Un paysage grandiose

Le Guide pratique du touriste régulièrement publié par le Syndicat d’initiative de Huelgoat, présentait pourtant avec beaucoup de lyrisme le paysage grandiose formé par la cascade, que la plupart des vacanciers qui séjournaient depuis la fin du XIXe siècle dans ce centre de villégiature réputé ne manquaient jamais d’aller contempler:

«Tout le fond du ravin, enchâssé dans d’épaisses verdures, est formé d’un indescriptible chaos de roches comparables, par la taille, aux plus beaux spécimens des abords de Huelgoat.

Un cours d’eau, dont l’importance quintuple après les pluies, dégringole à grands fracas d’une roche à l’autre, irisant parfois tout le paysage d’une impalpable poussière humide où le soleil allume des arcs-en-ciel en réduction.

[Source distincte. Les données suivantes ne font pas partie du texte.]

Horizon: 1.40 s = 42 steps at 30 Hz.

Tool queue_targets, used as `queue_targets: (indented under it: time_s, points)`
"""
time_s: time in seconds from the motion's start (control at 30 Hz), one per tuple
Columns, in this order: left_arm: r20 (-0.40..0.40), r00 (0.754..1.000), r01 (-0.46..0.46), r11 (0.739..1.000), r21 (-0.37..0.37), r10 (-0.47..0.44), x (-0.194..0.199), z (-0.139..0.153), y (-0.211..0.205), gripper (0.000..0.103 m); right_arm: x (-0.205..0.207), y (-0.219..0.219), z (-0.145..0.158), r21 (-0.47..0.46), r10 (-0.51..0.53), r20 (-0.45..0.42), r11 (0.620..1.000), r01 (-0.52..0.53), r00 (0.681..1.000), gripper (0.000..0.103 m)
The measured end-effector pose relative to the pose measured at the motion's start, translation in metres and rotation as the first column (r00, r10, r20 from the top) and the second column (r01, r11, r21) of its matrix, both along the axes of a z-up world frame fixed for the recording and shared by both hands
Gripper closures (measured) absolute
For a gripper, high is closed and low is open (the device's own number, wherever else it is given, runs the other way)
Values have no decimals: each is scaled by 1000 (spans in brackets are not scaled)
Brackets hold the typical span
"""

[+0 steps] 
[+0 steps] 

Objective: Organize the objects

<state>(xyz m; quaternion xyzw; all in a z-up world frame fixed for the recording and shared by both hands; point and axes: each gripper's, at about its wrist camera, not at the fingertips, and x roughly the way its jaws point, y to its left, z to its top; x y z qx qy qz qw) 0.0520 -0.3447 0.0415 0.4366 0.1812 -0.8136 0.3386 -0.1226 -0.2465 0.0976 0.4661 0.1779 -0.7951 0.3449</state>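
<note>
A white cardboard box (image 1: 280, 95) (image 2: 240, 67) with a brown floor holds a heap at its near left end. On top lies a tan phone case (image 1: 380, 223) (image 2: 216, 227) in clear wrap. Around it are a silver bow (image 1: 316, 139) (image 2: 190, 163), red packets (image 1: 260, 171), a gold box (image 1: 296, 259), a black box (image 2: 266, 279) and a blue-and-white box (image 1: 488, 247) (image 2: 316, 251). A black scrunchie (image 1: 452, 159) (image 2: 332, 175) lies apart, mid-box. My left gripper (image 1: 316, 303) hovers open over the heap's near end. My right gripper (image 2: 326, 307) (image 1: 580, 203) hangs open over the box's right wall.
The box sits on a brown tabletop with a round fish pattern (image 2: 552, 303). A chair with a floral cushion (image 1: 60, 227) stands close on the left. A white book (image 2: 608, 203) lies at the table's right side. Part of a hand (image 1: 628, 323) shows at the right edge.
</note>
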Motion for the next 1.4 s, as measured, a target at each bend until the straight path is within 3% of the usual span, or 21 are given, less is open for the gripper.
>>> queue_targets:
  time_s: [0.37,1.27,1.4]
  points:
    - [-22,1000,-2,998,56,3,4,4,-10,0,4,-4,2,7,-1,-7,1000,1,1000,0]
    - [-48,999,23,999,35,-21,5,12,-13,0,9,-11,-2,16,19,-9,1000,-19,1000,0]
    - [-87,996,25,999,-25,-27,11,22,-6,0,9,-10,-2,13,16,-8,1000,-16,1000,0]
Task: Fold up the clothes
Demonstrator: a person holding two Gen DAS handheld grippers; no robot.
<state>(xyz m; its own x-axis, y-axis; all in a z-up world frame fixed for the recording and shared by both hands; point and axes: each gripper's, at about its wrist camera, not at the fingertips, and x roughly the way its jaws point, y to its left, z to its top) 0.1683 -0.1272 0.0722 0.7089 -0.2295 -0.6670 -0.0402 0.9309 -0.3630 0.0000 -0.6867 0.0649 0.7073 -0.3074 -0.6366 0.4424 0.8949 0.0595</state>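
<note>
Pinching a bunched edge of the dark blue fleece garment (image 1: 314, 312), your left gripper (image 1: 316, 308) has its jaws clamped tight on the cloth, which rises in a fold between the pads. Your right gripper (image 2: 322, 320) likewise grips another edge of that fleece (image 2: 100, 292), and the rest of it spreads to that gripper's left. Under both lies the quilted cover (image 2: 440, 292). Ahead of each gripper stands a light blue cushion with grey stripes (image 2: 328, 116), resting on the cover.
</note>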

Le dénivellement entre le haut et le bas de la chute est de 70 mètres, et le chaos s’étend sur 400 mètres environ… dans le plus cyclopéen des paysages de l’Argoat armoricain».

Des opposants tenaces

Aucune mesure de protection n’ayant été prise, Alain de Kerouartz put, en 1921, vendre la propriété du Rusquec à Émile Allignol, qui chargea aussitôt M. Rumeur, un ex-agent voyer d’arrondissement résidant comme lui à Huelgoat, de préparer les plans de l’usine électrique qu’il n’avait jamais renoncé à y implanter.

Celui-ci proposa donc de détourner l’eau de l’Ellez dans un petit bassin creusé sur la rive gauche de la rivière, face au village de Keramprouët, à 200 mètres environ des premiers rochers formant la cascade.

La canalisation principale serait dissimulée derrière un taillis poussant sur la rive droite et l’eau acheminée au bas du chaos jusqu’à l’usine hydroélectrique, construite à une centaine de mètres de la route menant de Huelgoat à Loqueffret.

Ces plans furent vivement critiqués à maintes reprises, notamment par la Fédération des Syndicats d’initiative de Bretagne à laquelle appartenait le Touring Club de France, mais approuvés par le Ministre des Travaux Publics Yves Le Trocquer.

Asséchée en été

Sous réserve de quelques modifications destinées à améliorer l’aspect de la centrale et de ses équipements annexes «pour accentuer leur caractère breton et mieux les harmoniser avec le paysage», ils finirent par être acceptés, le 10 novembre 1921, par la Commission départementale de protection des sites du Finistère, réunie à Quimper sous la présidence du préfet Joseph Desmars.

A la suite de diverses péripéties, l’architecte Charles Chaussepied, chargé par la Société Hydroélectrique des Monts d’Arrée de les édifier, fit donc, entre autres, élever le barrage «en pierres rustiques et enfouir les conduites de béton» sous les taillis.

L’usine, quant à elle, devait être bâtie «dans le style des moulins bretons», avec «des murs en moëllons bruts jointoyés dépourvus d’enduit», garnis «de pierres de taille aux angles et tout autour des ouvertures» et sa toiture couverte «de grosses ardoises rugueuses» provenant des Montagnes Noires.

Mais, lors de sa mise en service en 1928, la chute exceptionnelle de Saint-Herbot, asséchée en été, avait disparu, laissant place à une cascatelle en hiver.



Vers 1920: La cascade de Saint-Herbot.